Le fictionnel entretient donc une relation profonde avec la mémoire comme structure transcendantale, et certaines expériences mnésiques donnent à leur tour une teinte particulière à cette structure. Il faut comprendre ici un mouvement circulaire : la structure affecte les expériences comme les expériences affectent la structure, selon une boucle où l’origine fait toujours défaut, toujours au-devant ou en deçà d’elle-même. Ce qui nous obsède, ce qui revient chaque jour dans notre conscience, cette expérience jamais résolue et pourtant constamment remémorée : n’est-ce pas là ce qui façonne en profondeur notre rapport au fictionnel ?

Cette expérience obsédante, qui travaille souterrainement la structure même de notre mémoire, concerne essentiellement la rencontre et la séparation — moments charnières de notre existence affective, points de bascule où le temps semble simultanément s’accélérer et se suspendre. Il y a dans la rencontre amoureuse cette étrange familiarité avec l’inconnu, cette reconnaissance paradoxale de ce que nous n’avons jamais connu ; et dans la séparation, cette présence persistante de l’absence, ce vide qui possède la densité d’un corps. Entre les deux s’étire l’anticipation : cette attente qui peuple déjà l’imagination de présences fantomatiques, qui connaît sans connaître, qui aime avant d’avoir aimé.

Dans le rapport amoureux, saisi dans ses multiples dimensions et temporalités entrelacées, réside quelque chose qui relève fondamentalement de la mémoire et, par là même, de la fiction. Car qu’est-ce que l’amour sinon cette capacité prodigieuse à fictionnaliser l’autre, à le voir non pas tel qu’il est dans sa factualité brute, mais tel qu’il pourrait être, tel qu’il serait dans un monde possible qui ne cesse de se superposer au monde actuel ? La fiction aura été, au cours de sa propre historicité, comme un remède, comme une solution, comme une tentative de guérison face au caractère essentiellement indéterminé et insoluble de la rencontre et de la séparation.

Est-ce donc par hasard si nous avons voulu, au fil des années, construire des histoires sans résolution, qui consistaient en des situations persistantes, se prolongeant indéfiniment ? Non pas des moments suspendus comme dans le cinéma expérimental ou la vidéo d’art classique — où le temps lui-même semble s’arrêter — mais des situations bel et bien narratives, avec des personnages, des dialogues, des décors, et pourtant si fondamentalement indéterminées que rien de décisif ne pouvait vraiment advenir. Il s’agissait de lutter contre la causalité narrative, précisément parce que cette causalité se trouve déjà déconstruite par l’expérience amoureuse elle-même.

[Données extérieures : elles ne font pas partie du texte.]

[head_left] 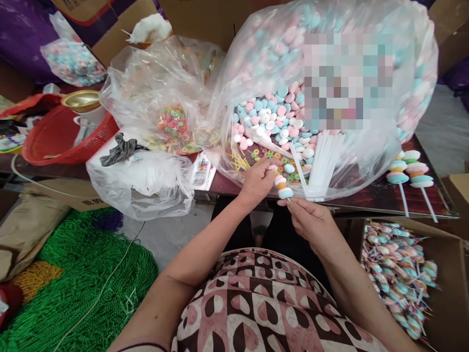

Dans l’amour, les frontières s’estompent : il n’y a plus vraiment de toi ni de moi, et ce « nous » que nous invoquons demeure lui-même une fiction nécessaire. Le temps s’y révèle disjoint, simultanément passé, présent et futur : l’être aimé est déjà perdu au moment même où nous le découvrons, et pourtant toujours à venir dans cette perte même. Comment une narration linéaire, articulée autour d’un principe de causalité, pourrait-elle rendre compte de cette temporalité disjointe ? Il nous faut des histoires insolubles, un imaginaire qui renonce à la guérison, qui accepte de séjourner dans l’indétermination.

N’est-ce pas, au fond, la condition même de notre finitude ? Nous savons que nous allons mourir sans avoir trouvé de solution, que nous allons disparaître sans avoir véritablement appris à vivre. Et c’est peut-être dans cette reconnaissance même que s’ouvre paradoxalement un espace d’infinitude : je vais mourir sans solution, je vais mourir et je ne saurai jamais comment vivre — et c’est cela même, vivre. N’y a-t-il pas dans cette acceptation de l’inachèvement fondamental quelque chose qui libère la fiction de sa vocation thérapeutique, qui lui permet d’explorer ces zones d’indétermination où se joue notre existence la plus authentique ?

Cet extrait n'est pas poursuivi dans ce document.